Paper Information

Citation: Krasnov, A., Barnabas, S. J., Boehme, T., Boyer, S. K., & Weber, L. (2024). Comparing software tools for optical chemical structure recognition. Digital Discovery, 3(4), 681-693. https://doi.org/10.1039/D3DD00228D

Publication: Digital Discovery 2024

Additional Resources:

What kind of paper is this?

This paper is primarily a Resource contribution ($0.7 \Psi_{\text{Resource}}$) with a secondary Method component ($0.3 \Psi_{\text{Method}}$).
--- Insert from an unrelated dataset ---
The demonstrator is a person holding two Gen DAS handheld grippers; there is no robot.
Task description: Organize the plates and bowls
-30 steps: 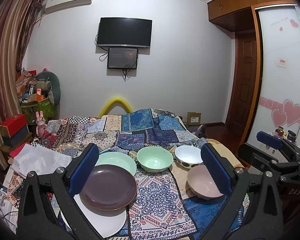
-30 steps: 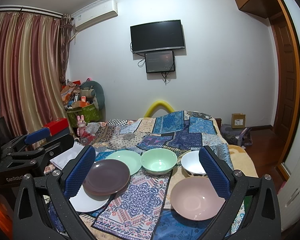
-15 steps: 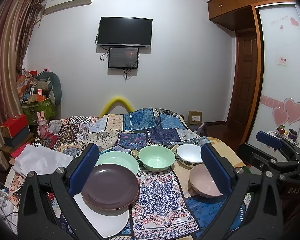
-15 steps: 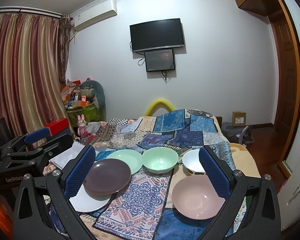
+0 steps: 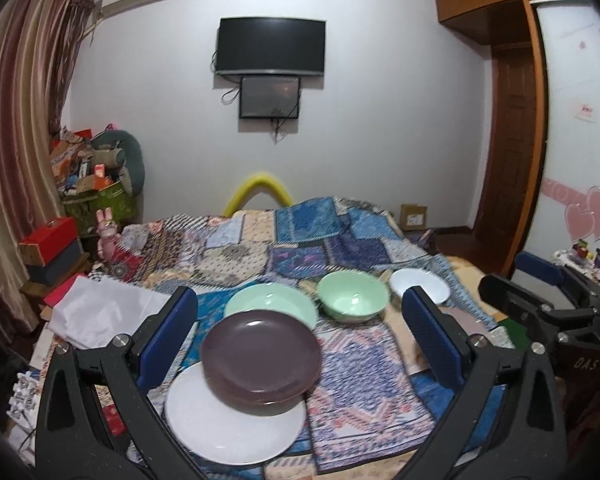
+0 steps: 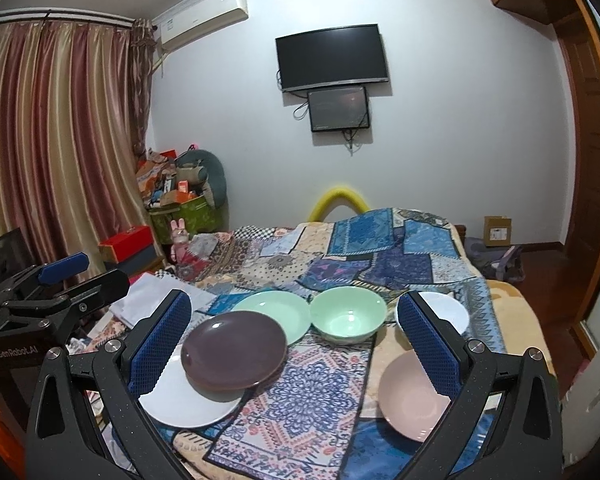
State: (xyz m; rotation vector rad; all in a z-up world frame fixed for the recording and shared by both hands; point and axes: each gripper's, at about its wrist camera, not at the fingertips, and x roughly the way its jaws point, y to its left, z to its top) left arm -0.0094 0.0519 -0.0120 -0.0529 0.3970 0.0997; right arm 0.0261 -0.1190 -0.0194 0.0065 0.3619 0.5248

It establishes a new, independent benchmark dataset of 2,702 manually selected patent images to evaluate existing Optical Chemical Structure Recognition (OCSR) tools. The authors rigorously compare 8 different methods using this dataset to determine the state-of-the-art. The Resource contribution is evidenced by the creation of this curated benchmark, explicit evaluation metrics (exact connectivity table matching), and public release of datasets, processing scripts, and evaluation tools on Zenodo.

The secondary Method contribution comes through the development of “ChemIC,” a ResNet-50 image classifier designed to categorize images (Single vs. Multiple vs. Reaction) to enable a modular processing pipeline. However, this method serves to support the insights gained from the benchmarking resource rather than being the primary theoretical contribution.

What is the motivation?

Lack of Standardization: There is no commonly accepted general standard set of images for OCSR quality measurements; existing tools are often evaluated on synthetic data or limited datasets.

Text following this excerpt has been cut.